# ACTIVITY
Go through the data below and copy each line where the word "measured" occurs.

# THE DATA

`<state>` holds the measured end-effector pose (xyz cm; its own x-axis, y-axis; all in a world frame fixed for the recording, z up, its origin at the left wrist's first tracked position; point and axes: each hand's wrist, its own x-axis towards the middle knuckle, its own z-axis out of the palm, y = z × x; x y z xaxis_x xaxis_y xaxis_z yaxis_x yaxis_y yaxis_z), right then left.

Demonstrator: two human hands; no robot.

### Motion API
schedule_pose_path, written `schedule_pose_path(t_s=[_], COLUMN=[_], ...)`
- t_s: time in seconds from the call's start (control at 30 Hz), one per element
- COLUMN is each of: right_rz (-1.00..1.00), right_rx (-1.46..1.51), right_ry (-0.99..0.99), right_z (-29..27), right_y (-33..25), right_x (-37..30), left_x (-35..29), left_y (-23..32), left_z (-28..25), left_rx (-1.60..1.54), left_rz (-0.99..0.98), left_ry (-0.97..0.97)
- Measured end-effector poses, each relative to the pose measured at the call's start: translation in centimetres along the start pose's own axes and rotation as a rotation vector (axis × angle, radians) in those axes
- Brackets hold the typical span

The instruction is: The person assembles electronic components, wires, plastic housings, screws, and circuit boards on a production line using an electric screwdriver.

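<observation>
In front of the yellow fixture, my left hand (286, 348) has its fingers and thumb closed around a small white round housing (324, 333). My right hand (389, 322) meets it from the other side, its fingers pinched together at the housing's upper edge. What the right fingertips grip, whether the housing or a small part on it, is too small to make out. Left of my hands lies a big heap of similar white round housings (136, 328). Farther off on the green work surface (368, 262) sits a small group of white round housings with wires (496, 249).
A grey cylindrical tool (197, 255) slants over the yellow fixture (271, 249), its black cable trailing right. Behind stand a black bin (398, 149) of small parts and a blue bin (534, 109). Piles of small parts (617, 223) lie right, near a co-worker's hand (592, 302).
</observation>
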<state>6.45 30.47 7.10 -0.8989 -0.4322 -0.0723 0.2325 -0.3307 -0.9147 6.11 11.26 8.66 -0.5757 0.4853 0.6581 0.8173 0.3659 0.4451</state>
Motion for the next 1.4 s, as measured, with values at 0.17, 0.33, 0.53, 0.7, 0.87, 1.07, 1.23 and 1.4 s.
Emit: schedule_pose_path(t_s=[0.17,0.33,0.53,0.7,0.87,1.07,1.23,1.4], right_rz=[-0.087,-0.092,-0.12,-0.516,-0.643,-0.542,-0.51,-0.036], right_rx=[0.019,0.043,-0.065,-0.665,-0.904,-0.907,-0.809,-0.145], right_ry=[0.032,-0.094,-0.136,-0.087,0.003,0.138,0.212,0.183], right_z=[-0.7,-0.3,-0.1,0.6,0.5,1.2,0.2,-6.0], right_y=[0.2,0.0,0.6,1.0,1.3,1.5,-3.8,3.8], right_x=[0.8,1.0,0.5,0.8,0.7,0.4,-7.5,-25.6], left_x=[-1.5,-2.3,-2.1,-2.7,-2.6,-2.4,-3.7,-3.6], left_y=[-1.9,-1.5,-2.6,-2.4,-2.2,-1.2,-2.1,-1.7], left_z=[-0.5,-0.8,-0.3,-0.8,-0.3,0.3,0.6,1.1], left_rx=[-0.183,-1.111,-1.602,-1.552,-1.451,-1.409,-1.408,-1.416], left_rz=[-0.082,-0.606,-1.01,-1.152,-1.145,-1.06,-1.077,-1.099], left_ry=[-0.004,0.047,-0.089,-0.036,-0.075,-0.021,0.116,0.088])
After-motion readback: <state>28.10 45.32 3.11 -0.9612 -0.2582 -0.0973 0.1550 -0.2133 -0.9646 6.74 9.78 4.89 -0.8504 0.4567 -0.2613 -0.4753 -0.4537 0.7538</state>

# TASK OUTPUT
`<state>` holds the measured end-effector pose (xyz cm; its own x-axis, y-axis; all in a world frame fixed for the recording, z up, its origin at the left wrist's first tracked position; point and axes: each hand's wrist, its own x-axis towards the middle knuckle, its own z-axis out of the palm, y = z × x; x y z xaxis_x xaxis_y xaxis_z yaxis_x yaxis_y yaxis_z), right then left.
- Measured end-effector poses, each relative to the pose measured at the call's start: translation in centimetres along the start pose's own axes and rotation as a rotation vector (axis × angle, radians) in those axes
Motion for the next 1.4 s, as measured, with values at 0.17, 0.33, 0.53, 0.7, 0.87, 1.07, 1.23 and 1.4 s.

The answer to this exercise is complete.